Figure 8. Pro-Government Concentration in Cochabamba
Source: Author’s photograph.
Third, the union organisation CONISUR organised a counter-march to reject the announcement of Ley No. 180. The march, headed by inhabitants of the southernmost part of the TIPNIS (located outside of the TIOC), left from the town of Isinuta on 20 December 2011 arriving into La Paz on 30 January 2012. The pro-road march covered a distance of 400 km and sadly resulted in the death of a child, Hipólito Vargas. Because of CONISUR’s connection with the coca growing federation and hence with the MAS, representatives of CIDOB and the TIPNIS attempted to discredit the marchers by calling them ‘cocaleros’. In turn, this rhetoric triggered the defence of the march by the President of CONISUR Gumercindo Pradel who declared that ‘[t]here are no cocaleros in the zone, what we have is our production. […] I produce rice, banana, cassava and maize’ (cited in Opinión 2012). CONISUR’s connections to the government seemed clear, however, when the march reached La Paz and was supported by both Bartolina Sisa and CSCIB, both of which remain within the Unity Pact. Although the march resulted in the implementation of Ley No. 222 that would annul the previous law cancelling the road, the march received very little broader civil society support or media coverage. I witnessed the march as it
157 proceeded through the streets of Cochabamba to the indifference of the city’s inhabitants (personal field-notes, 30 December 2011).
Fourth, between 12 and 14 December 2011 the government conducted a national summit in Cochabamba entitled the Primer Encuentro Plurinacional para Profundizar el Cambio (First Plurinational Meeting to Deepen Change), referred to as the Cumbre Social (Social Summit). The MAS invited indigenous and campesino organisations, neighbourhood federations, the business sector and governors of departments to discuss how the ‘process of change’ could move forwards. At the meeting, Morales stated that:
The profound changes in recent years reflect the conversion from a patriarchal, clientelist and exclusive colonial state to an inclusive state, that hosts cultural diversity in its structures of power, and revolves around sub-national entities based on the rupture of the monopoly of political drive at the central level, guaranteeing the control of economic surplus and the application of mechanisms of access to the better distribution of social wealth. (Los Tiempos 2011d; author’s translation)

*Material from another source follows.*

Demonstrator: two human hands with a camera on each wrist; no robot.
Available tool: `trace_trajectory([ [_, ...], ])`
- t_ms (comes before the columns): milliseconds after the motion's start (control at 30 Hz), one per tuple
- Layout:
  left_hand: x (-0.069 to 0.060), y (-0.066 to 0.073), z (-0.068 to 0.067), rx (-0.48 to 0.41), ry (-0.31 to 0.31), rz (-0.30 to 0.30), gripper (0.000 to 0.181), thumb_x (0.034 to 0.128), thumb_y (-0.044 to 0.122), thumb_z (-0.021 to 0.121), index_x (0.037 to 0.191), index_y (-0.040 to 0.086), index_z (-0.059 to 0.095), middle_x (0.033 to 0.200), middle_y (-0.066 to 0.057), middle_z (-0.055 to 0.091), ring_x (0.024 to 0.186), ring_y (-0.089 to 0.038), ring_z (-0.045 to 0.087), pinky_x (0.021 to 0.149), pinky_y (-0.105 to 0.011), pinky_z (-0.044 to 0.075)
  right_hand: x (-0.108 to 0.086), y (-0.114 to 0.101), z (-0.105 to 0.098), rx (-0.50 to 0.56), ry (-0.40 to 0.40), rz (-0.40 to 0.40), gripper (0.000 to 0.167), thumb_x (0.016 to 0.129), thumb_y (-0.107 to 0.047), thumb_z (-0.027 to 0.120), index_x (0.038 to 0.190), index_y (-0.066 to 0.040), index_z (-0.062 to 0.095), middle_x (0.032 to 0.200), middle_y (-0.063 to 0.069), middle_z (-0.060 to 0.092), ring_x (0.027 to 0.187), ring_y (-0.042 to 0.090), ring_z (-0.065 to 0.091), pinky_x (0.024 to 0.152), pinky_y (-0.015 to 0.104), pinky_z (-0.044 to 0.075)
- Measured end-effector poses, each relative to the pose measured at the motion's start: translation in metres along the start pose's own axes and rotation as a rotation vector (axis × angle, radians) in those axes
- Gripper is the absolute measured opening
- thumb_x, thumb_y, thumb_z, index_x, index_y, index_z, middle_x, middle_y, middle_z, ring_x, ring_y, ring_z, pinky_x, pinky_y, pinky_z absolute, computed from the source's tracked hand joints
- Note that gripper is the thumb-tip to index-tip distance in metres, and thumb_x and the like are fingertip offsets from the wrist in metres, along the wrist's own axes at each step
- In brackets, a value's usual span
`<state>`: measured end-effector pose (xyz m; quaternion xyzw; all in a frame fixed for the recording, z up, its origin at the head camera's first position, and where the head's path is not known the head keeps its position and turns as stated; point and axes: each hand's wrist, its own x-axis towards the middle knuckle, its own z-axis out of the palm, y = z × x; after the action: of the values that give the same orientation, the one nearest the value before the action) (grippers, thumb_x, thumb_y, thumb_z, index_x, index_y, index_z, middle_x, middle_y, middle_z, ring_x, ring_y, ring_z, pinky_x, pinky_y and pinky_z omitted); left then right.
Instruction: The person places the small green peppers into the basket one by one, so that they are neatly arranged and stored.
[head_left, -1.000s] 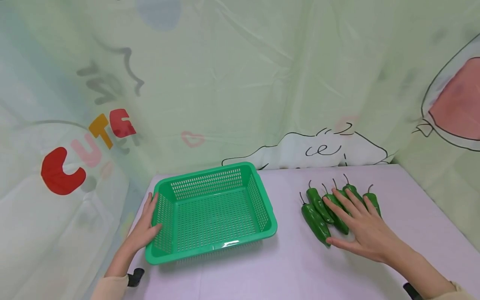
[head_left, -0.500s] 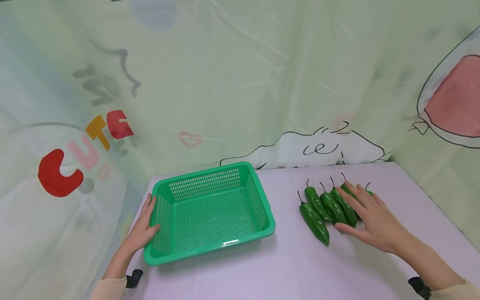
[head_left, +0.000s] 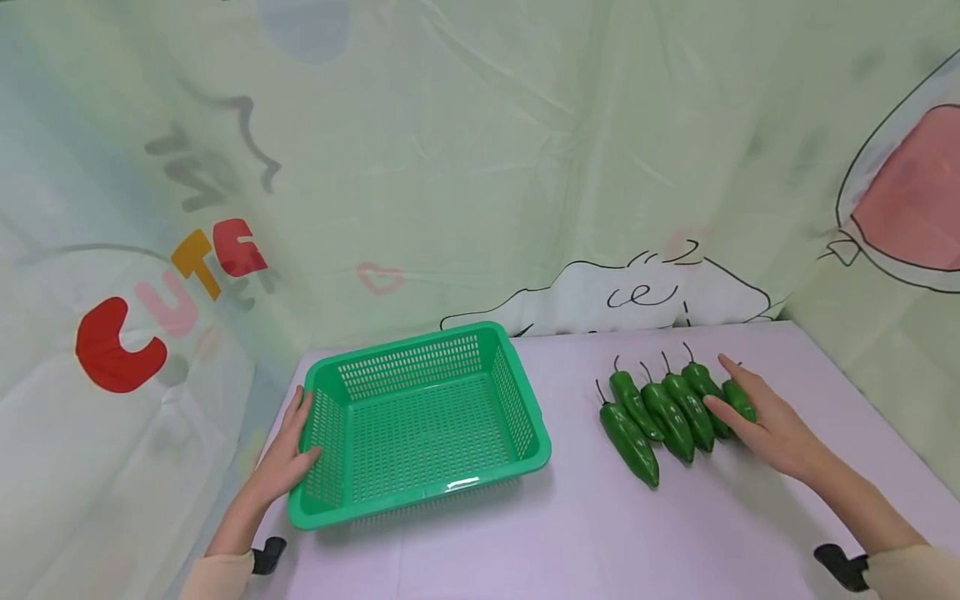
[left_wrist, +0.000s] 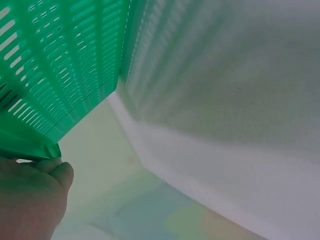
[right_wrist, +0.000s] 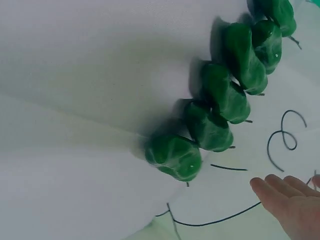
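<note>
A green plastic basket (head_left: 427, 493) with slotted walls stands at the left of the table, nothing in it. The left hand (head_left: 283, 462) grips its left rim, thumb on the inner side; the left wrist view shows fingers (left_wrist: 55, 167) at the rim. Several green chili peppers (head_left: 630, 446) lie side by side in a slanting row on the right, stems pointing away. Over the right end of that row hovers the right hand (head_left: 776, 429), fingers extended, holding nothing. It partly covers the rightmost pepper (head_left: 741, 402). In the right wrist view the hand appears apart from the peppers.
A pale lilac cloth covers the table (head_left: 570, 542). Behind it hangs a printed curtain (head_left: 480, 167), which also closes off both sides. Black straps (head_left: 840, 567) show at the wrists.
The right hand has moved to the right across the pepper row, uncovering the middle peppers. The left hand stays on the basket rim.
</note>
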<state>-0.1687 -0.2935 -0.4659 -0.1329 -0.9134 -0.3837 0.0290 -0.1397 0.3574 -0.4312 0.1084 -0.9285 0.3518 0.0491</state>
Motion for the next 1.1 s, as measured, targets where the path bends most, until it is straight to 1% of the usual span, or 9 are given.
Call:
trace_trajectory([
  [67, 0.000, 0.000, 0.000, 0.002, 0.000, -0.001, 0.085, 0.0818, -0.005, 0.054, 0.154, -0.009, 0.009, 0.161, -0.028, -0.004, 0.145, -0.052, 0.003, 0.104, -0.074, 0.017, 0.002, 0.006, -0.002, 0.027, 0.019, 0.050, 0.070, 0.104, -0.026, 0.046, 0.156, 0.004, 0.010, 0.152, 0.041, 0.018, 0.131, 0.064, 0.024, 0.105, 0.068, 0.026],
  [133, -0.001, 0.000, 0.000, 0.003, 0.001, 0.001, 0.085, 0.0818, -0.004, 0.054, 0.154, -0.009, 0.010, 0.161, -0.028, -0.004, 0.144, -0.052, 0.004, 0.104, -0.074, 0.017, 0.004, 0.013, -0.004, 0.053, 0.039, 0.088, 0.068, 0.105, -0.027, 0.043, 0.154, 0.008, 0.012, 0.149, 0.042, 0.022, 0.127, 0.065, 0.029, 0.110, 0.040, 0.036],
  [233, -0.002, 0.001, -0.001, -0.001, 0.001, 0.001, 0.085, 0.0815, -0.004, 0.054, 0.154, -0.009, 0.010, 0.160, -0.029, -0.003, 0.144, -0.053, 0.004, 0.104, -0.074, 0.018, 0.006, 0.023, -0.006, 0.076, 0.061, 0.151, 0.066, 0.106, -0.030, 0.040, 0.152, 0.011, 0.016, 0.147, 0.042, 0.027, 0.127, 0.063, 0.032, 0.097, 0.009, 0.032],
  [433, -0.005, 0.002, -0.001, -0.005, 0.009, -0.011, 0.086, 0.0811, -0.005, 0.056, 0.154, -0.008, 0.011, 0.160, -0.029, -0.002, 0.144, -0.053, 0.005, 0.104, -0.075, 0.017, 0.007, 0.041, -0.008, 0.073, 0.064, 0.292, 0.071, 0.105, -0.038, 0.038, 0.148, 0.016, 0.022, 0.141, 0.044, 0.035, 0.120, 0.051, 0.048, 0.090, 0.041, 0.051],
  [533, -0.006, 0.001, -0.001, -0.013, 0.013, -0.018, 0.086, 0.0814, -0.006, 0.057, 0.155, -0.007, 0.011, 0.161, -0.028, -0.002, 0.144, -0.052, 0.004, 0.104, -0.074, 0.017, 0.006, 0.050, -0.007, 0.100, 0.094, 0.361, 0.071, 0.104, -0.038, 0.042, 0.144, 0.019, 0.029, 0.137, 0.044, 0.039, 0.093, 0.009, 0.064, 0.069, 0.016, 0.048],
  [633, -0.008, 0.000, -0.001, -0.022, 0.016, -0.021, 0.086, 0.0814, -0.006, 0.057, 0.155, -0.007, 0.012, 0.161, -0.027, -0.002, 0.145, -0.051, 0.004, 0.104, -0.074, 0.017, 0.004, 0.059, -0.006, 0.157, 0.139, 0.419, 0.071, 0.102, -0.037, 0.047, 0.141, 0.021, 0.034, 0.131, 0.043, 0.047, 0.074, -0.020, 0.044, 0.060, 0.008, 0.043],
  [767, -0.009, 0.000, 0.000, -0.026, 0.023, -0.017, 0.087, 0.0808, -0.007, 0.057, 0.155, -0.006, 0.012, 0.162, -0.026, -0.002, 0.145, -0.051, 0.004, 0.104, -0.074, 0.017, 0.003, 0.068, -0.006, 0.189, 0.162, 0.480, 0.074, 0.100, -0.040, 0.050, 0.141, 0.021, 0.035, 0.111, 0.020, 0.066, 0.073, -0.021, 0.042, 0.059, 0.008, 0.044],
  [900, -0.010, 0.000, 0.000, -0.034, 0.029, -0.013, 0.086, 0.0805, -0.008, 0.057, 0.155, -0.007, 0.012, 0.162, -0.026, -0.002, 0.145, -0.051, 0.003, 0.103, -0.075, 0.016, 0.001, 0.079, -0.003, 0.192, 0.161, 0.514, 0.077, 0.099, -0.043, 0.052, 0.144, 0.016, 0.034, 0.105, -0.007, 0.063, 0.082, -0.015, 0.046, 0.065, 0.010, 0.047],
  [1100, -0.010, -0.001, 0.001, -0.040, 0.025, -0.023, 0.087, 0.0799, -0.010, 0.055, 0.155, -0.007, 0.011, 0.162, -0.025, -0.003, 0.145, -0.050, 0.001, 0.104, -0.075, 0.014, 0.000, 0.097, 0.008, 0.189, 0.175, 0.530, 0.078, 0.096, -0.043, 0.057, 0.145, 0.014, 0.034, 0.114, -0.004, 0.066, 0.099, 0.000, 0.059, 0.070, 0.011, 0.050],
])
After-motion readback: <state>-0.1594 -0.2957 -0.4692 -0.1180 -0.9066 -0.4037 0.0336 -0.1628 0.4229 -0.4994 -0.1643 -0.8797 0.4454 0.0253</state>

The meeting operated through several working tables covering a number of issues such as ‘economic development’, ‘industrialisation and integration’ and ‘land’. The Social Summit furthered notions of the MAS Party as a ‘government of social movements’ not divorced from civil society groups. CIDOB and CONAMAQ, amongst other sectors and individuals critical of the government, did not participate in the meeting arguing for the need for a meeting away from political parties. Instead, CIDOB conducted a parallel summit in Santa Cruz, which I attended. This had alternative working tables, such as ‘territory and land’, ‘platform of the Eighth March’, and ‘geopolitics and relations’ (personal field-notes, 14 December 2011). CIDOB formally invited Evo Morales and government representatives to the counter-summit with the argument that it was the true social summit, not one designed and controlled by a still centralised government.
This section shows that the government has acted to instigate a number of social movement practices in order to articulate representations of being ‘a government of social movements’. As such, the ‘progressive governments’ are often ‘the most effective agent at disarming the anti-systemic nature of the social movements, operating deep within their territory’ (Zibechi 2012: 290). In some ways, this has acted to solidify support within pro- Evo areas of Bolivia. These practices have also acted to subvert the allegiances with some social movement sectors remaining within the Unity Pact to the advantage of the
158 government. Nonetheless, these strategies have largely furthered romantic representations of the Bolivian government to international audiences rather than Bolivian society.